Affectée par l'éradication de la planète Terre des pulls en laine à manches longues, mais bien résolue à renseigner mon code de carte bancaire ailleurs que dans un magasin de denrées alimentaires, j'ai opté pour une valeur sûre : le magasin de produits cosmétiques. Avec une idée en tête : à moi un nouveau blush rose et une base pour l'ombre à paupières.

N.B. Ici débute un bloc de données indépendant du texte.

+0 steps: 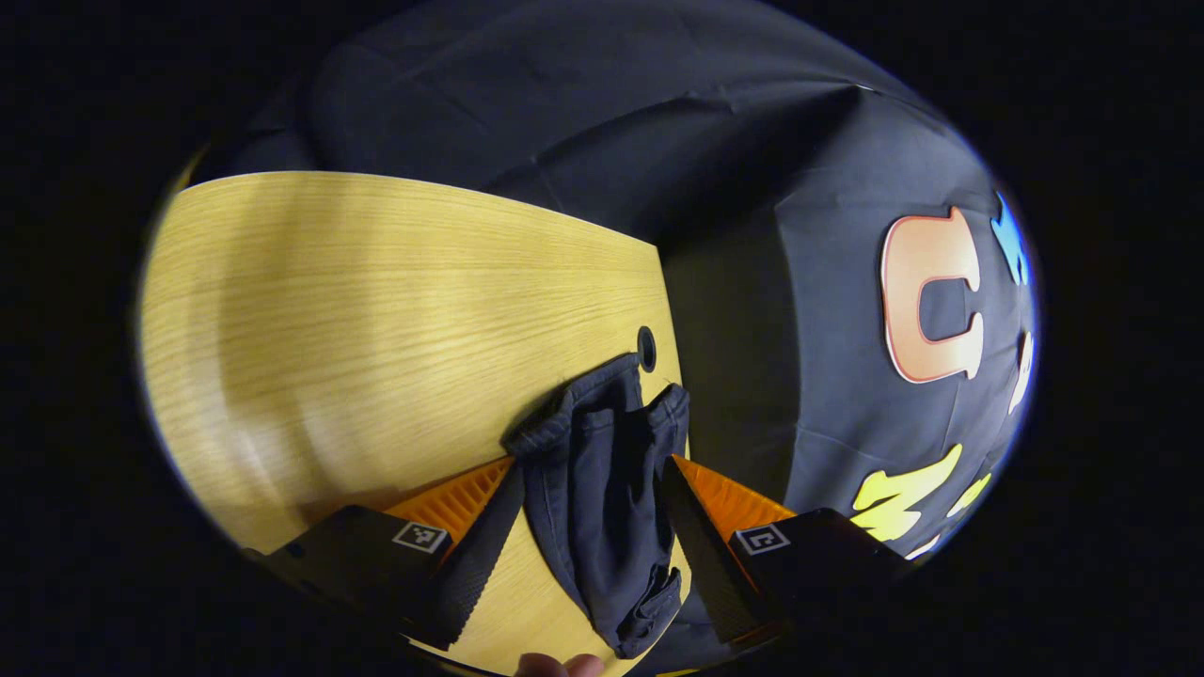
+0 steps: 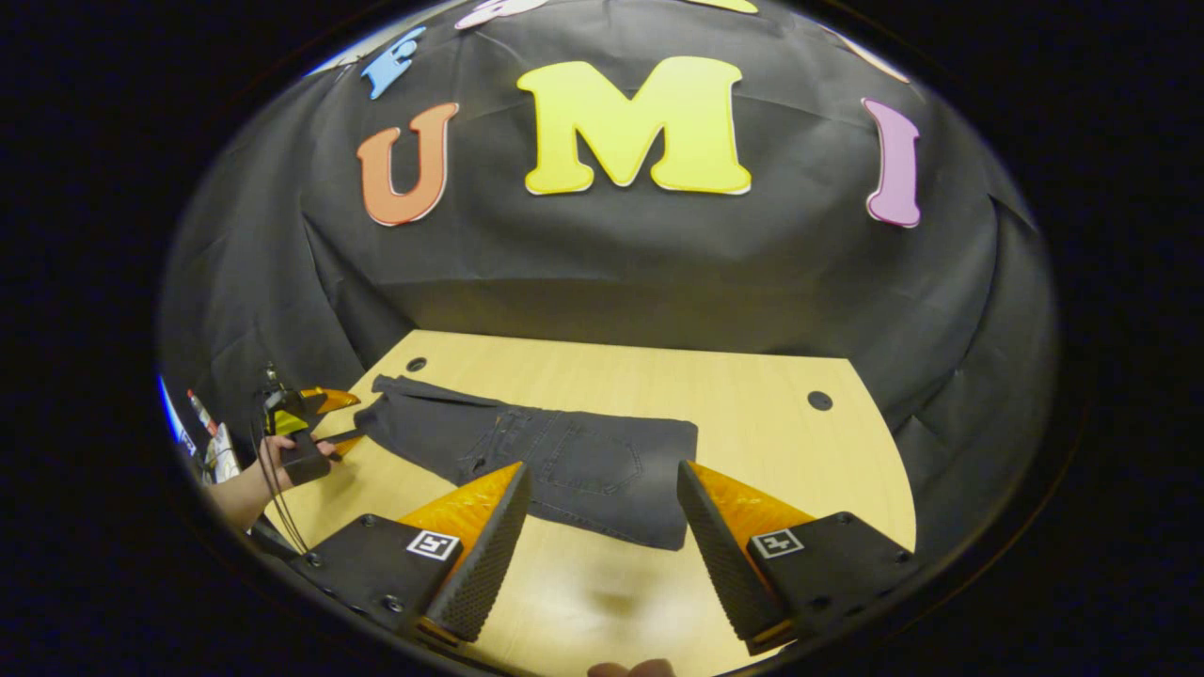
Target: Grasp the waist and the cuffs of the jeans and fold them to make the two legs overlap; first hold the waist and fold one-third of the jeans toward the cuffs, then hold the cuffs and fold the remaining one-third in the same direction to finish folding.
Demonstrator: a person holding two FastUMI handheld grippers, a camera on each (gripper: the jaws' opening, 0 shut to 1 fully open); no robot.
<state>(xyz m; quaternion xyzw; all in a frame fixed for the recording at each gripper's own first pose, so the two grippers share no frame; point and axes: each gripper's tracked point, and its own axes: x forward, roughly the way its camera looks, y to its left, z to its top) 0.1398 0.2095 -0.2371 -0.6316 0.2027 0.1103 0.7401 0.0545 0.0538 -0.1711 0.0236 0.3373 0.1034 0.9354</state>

« Pour la base, nous avons un produit fantastique. Vous l'appliquez avec un pinceau comme celui-ci. C'est une base waterproof, longue tenue mais facile à démaquiller. Cela évitera à l'ombre à paupières de glisser dans vos ridules. »

Un temps.

« Ridules ».

« Vos ridules ».

Pas « Cela évite à l'ombre à paupières de glisser dans les ridules, mais je doute que cela vous soit utile, vous n'en avez pas une seule, c'est incroyable, quel est votre secret ? Votre peau respire la fraicheur printanière, vous êtes éblouissante ! Je vous en prie, donnez, donnez, do-do-onnez, donnez donnez-moi, Dieu le vous rendra, et moi je vous offre de ma poche tous les produits ici présents que vous désirez ! ». Ce à quoi j'aurais répondu un « Allons, allons, vous me gênez, Madam... oups, Mademoiselle. »

Non.

« Cela évitera à l'ombre à paupières de glisser dans vos grosses ridules creusées, espèce de vieille daronne fripée, et de couler jusqu'à vos colossaux sillons naso-géniens. C'est dingue, vos rides communiquent entre elles, vous avez de l'ombre à paupières jusque dans le cou ! A mon niveau j'ai peur de ne pas pouvoir faire grand chose, vous avez pensé à vous en remettre à la science ? Ou à contacter des professionnels, genre Bouygues Construction ? »

Garce.

C'est ni un pull ni du maquillage qu'il me faut, mais une burqa.